More efficient anisotropic calculation for Gaussian Process Kernel?

Hello! In Chapter 4 of Rasmussen and Williams (pg. 89) it mentions that
“Anisotropic versions of these isotropic covariance functions can be created by setting
r^2(x, x') = (x − x')^T M (x − x') for some positive semidefinite M.”

Assuming M is DxD, and x are D-dimensional vectors, and there are N of them, one could compute

for (i in 1:N-1) 
{
  Omega[i,i] = 0.0;
  for (j in (i+1):N) 
  {
    Omega[i,j] = quad_form_sym(M, (x[i]-x[j])');
    Omega[j,i] = Omega[i,j];
  }
}
Omega[N,N] = 0.0;

assuming M is symmetric positive definite.

My question is, how can this be vectorized? Is there a way of making a full matrix out of the x data and doing something more efficient than the double loop? Any suggestions are most welcome!

2 Likes

Okay update: If I know that M has Cholesky factor L so L L' = M. Then would the following be faster:

matrix[D,D] L_transpose = L'; // I assume this costs flops so we should do it once and not in the loop?
for (i in 1:N-1) 
{
  Omega[i,i] = 0.0;
  for (j in (i+1):N) 
  {
    Omega[i,j] = dot_self(L_transpose * (x[i]-x[j])');
    Omega[j,i] = Omega[i,j];
  }
}
Omega[N,N] = 0.0;

That is, does Stan take advantage of the lower triangular structure in the matrix-vector multiply?

1 Like

Hi,
sorry for not gettign to you earlier. I think this math stuff would be better handled by @stevebronder or @syclik, it goes a bit over my head.
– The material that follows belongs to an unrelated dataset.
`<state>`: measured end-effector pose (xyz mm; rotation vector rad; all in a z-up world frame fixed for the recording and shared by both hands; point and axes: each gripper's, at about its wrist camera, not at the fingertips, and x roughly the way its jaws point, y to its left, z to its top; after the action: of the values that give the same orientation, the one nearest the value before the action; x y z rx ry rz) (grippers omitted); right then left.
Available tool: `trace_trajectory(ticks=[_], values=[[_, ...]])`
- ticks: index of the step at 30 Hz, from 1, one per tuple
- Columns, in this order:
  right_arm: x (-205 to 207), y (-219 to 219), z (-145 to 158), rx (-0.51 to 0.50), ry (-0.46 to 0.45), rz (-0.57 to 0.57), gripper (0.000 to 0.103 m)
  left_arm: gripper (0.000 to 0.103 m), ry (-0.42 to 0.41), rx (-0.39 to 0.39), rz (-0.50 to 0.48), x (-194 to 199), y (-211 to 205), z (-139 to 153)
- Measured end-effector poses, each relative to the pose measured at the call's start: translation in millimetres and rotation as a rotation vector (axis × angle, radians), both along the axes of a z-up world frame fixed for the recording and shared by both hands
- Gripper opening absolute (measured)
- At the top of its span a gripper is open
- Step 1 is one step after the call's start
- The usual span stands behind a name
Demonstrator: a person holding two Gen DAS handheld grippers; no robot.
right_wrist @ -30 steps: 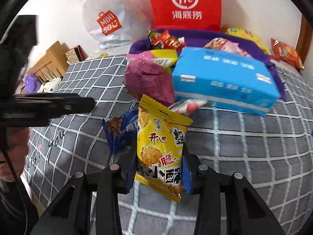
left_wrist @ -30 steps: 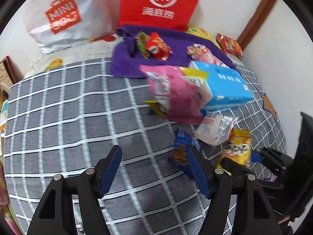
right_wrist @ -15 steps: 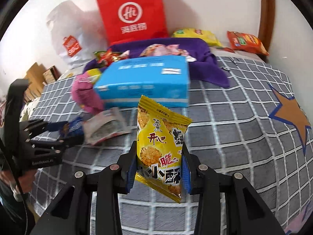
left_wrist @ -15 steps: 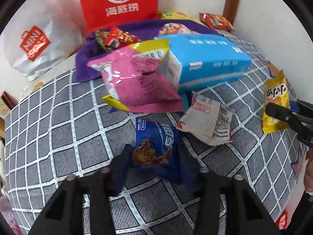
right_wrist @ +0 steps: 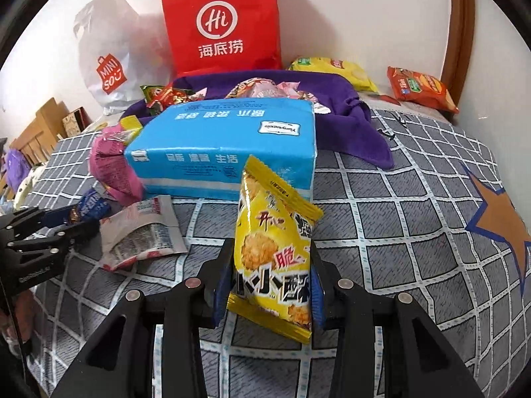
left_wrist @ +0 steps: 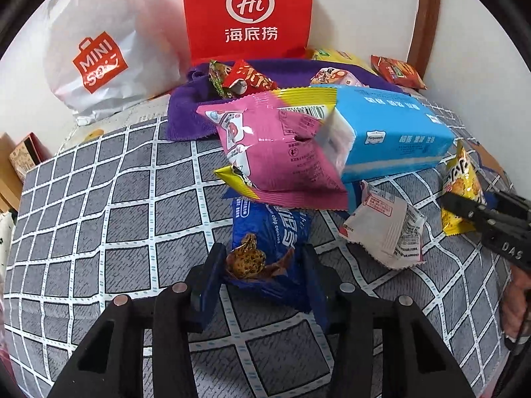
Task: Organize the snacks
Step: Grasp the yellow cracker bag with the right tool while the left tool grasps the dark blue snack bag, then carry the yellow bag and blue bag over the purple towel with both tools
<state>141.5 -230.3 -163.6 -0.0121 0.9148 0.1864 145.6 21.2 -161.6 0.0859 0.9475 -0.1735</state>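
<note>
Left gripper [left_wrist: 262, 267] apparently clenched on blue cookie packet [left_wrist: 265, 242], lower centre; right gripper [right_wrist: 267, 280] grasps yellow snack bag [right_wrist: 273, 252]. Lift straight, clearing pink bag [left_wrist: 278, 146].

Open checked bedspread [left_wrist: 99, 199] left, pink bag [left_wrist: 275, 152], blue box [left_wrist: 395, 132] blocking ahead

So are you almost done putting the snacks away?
Not yet. A few snacks already sit on the purple cloth. The right gripper holds a yellow packet; the left gripper is around a blue cookie pack. The pink bag and white packet wait.
</note>
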Motion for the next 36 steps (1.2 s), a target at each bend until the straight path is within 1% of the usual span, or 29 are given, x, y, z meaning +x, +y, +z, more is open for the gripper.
trace_trajectory(ticks=[2,5,10,13,14,17,19,22,23,24,27,29,33,36], values=[[2,-1,-2,0.007,0.009,-0.003,0.041,0.045,0.000,-0.002,0.001,0,0,-1],[4,-3,-4,0.005,0.021,-0.021,0.041,0.046,-0.003,0.028,-0.002,-1,-5,-1],[7,-5,-7,0.026,0.037,-0.026,0.042,0.046,0.004,-0.019,-0.003,0,1,-1],[7,-5,-8,0.027,0.037,-0.025,0.042,0.051,0.008,-0.013,-0.015,0,-2,-2],[8,-5,-7,0.027,0.038,-0.024,0.042,0.055,0.011,-0.011,-0.024,1,-4,-2],[9,-3,-8,0.009,0.039,-0.015,0.043,0.057,0.010,0.004,-0.031,0,-7,-3],[9,0,-9,-0.006,0.039,-0.002,0.048,0.057,0.010,0.002,-0.031,0,-7,-2],[9,5,-9,-0.039,0.038,0.010,0.048,0.057,0.011,-0.003,-0.030,0,-7,-2],[9,5,-9,-0.041,0.038,0.010,0.048,0.055,0.010,-0.001,-0.028,0,-6,-2],[9,4,-9,-0.038,0.038,0.011,0.048,0.050,0.007,0.002,-0.023,0,-6,-2],[9,3,-9,-0.030,0.038,0.010,0.047,0.048,0.005,-0.017,-0.017,-1,-3,-1],[9,3,-9,-0.034,0.036,0.009,0.046,0.042,0.001,-0.011,-0.004,-1,-2,0],[7,0,-6,-0.018,0.028,-0.004,0.040,0.038,0.022,-0.013,-0.006,-5,1,3],[4,-1,-1,-0.019,0.024,-0.012,0.040,0.037,0.070,-0.084,-0.017,-7,7,7]])
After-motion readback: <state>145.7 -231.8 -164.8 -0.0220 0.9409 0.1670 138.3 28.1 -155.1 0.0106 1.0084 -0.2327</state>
But I can answer a subquestion:

AFAIK Stan doesn’t do any optimization like this “magically”. There are some specialized functions to handle triangular matrices like mdivide_left_tri_low but I don’t think there is anything for multiplication.

However, implementing this yourself should be easy. Stan is compiled to C++ and pays very little penalty for loops (unlike R). Obviously this may not help much, especially if this is not a bottleneck in your model.

Hope that helps at least a little and hope others will be able to provide a bit better advice.

2 Likes

So @martinmodrak you are suggesting something like:

for (i in 1:N-1) {
      Omega[i,i] = 0.0;
      for (j in (i+1):N) {
        real val = 0.;
        Omega[i,j] = 0.;
        for (k in 1:D) {
          for (l in k:D) {
            val += L[k,l]*(x[i,l]-x[j,l]);
          }
          Omega[i,j] += square(val);
        }
        Omega[j,i] = Omega[i,j];
      }
    }
    Omega[N,N] = 0.0;

(if I have my math right). Where x is D dimensional.

What impact (if any) does this have on the AD stack? Is the AD “smart enough” to know to aggregate the same values of L[k,l] for differentiation?

Thanks!

Update: doing some timings (locally) this recent loop method is very slow.

Of the things I tried, in order of speed (from slowest to fastest–or least slow in this case):

dot_self, then quad_form_sym then quad_form version is fastest, but still very, very slow.

In python, I would precompute all of the x[i]-x[j] into a matrix, call it X.

Then X is NxNxD and the above computation (in python/numpy) would be:
Omega = (np.dot(X,M) * X).sum(axis=2).

So question: is there a way of doing matrix multiplication with a tensor in stan?

I would like to compute X in the transformed parameters block as dimension NxNxD and do:

some_type Omega_pre_sum[N,N,D] = (X * M) .* X
for (i in 1:N) {
  for (j in 1:N) {
    Omega[i,j] = sum(Omega_pre_sum[i,j,:])
  }
}

is this possible?

3 Likes

I admit, this is getting out of my expertise. Asking @stevebronder or @rok_cesnovar if they have time to discuss this.

Bumping this up to hopefully get you more attention. Maybe @bgoodri has an idea?

I also think that partial indexing via sum(Omega_pre_sum[i,j,]) or sum(Omega_pre_sum[i,j]) should work out of the box.

Thanks for bumping this! Just an update:

Best so far (in terms of time): (assume M = L*L' in DxD)

for (i in 1:N-1) {
      Omega[i,i] = 0.0;
      for (j in (i+1):N) {
        Omega[i,j] = sum((X[i,j]*M) .* X[i,j]);
        Omega[j,i] = Omega[i,j];
      }
    }
    Omega[N,N] = 0.0;

where X is row_vector[D] X[N,N]

I will say, with D = 64 and N = 1000 this is extremely slow. After profiling it, the forward pass is about 1/3 the time and the autodiff takes 2/3.

I would love to “vectorize” this more and take advantage of matrix derivatives if there is a way to do so.

Any ideas are MOST welcome!

Dan

1 Like

Does using a dot_product speed up the calculation?

...
Omega[i, j] = dot_product(X[i, j] * M, X[i, j]);
...

You can try removing the symmetrize allocation and call outside the loop with symmetrize_from_lower_tri(Omega) though I’m not sure you’ll get much from it.

1 Like

That helped a bit. Apologies, but re-looking at the different versions I have tried, the fastest (by a considerable margin) was

for (i in 1:N-1) {
      Omega[i,i] = 0.0;
      for (j in (i+1):N) {
        Omega[i,j] = quad_form(M, X[i,j]);
        Omega[j,i] = Omega[i,j];
      }
    }
    Omega[N,N] = 0.0;

where X is now vector[D] X[N,N]

I guess I could construct a very large block matrix out of the X[i,j] somehow?

1 Like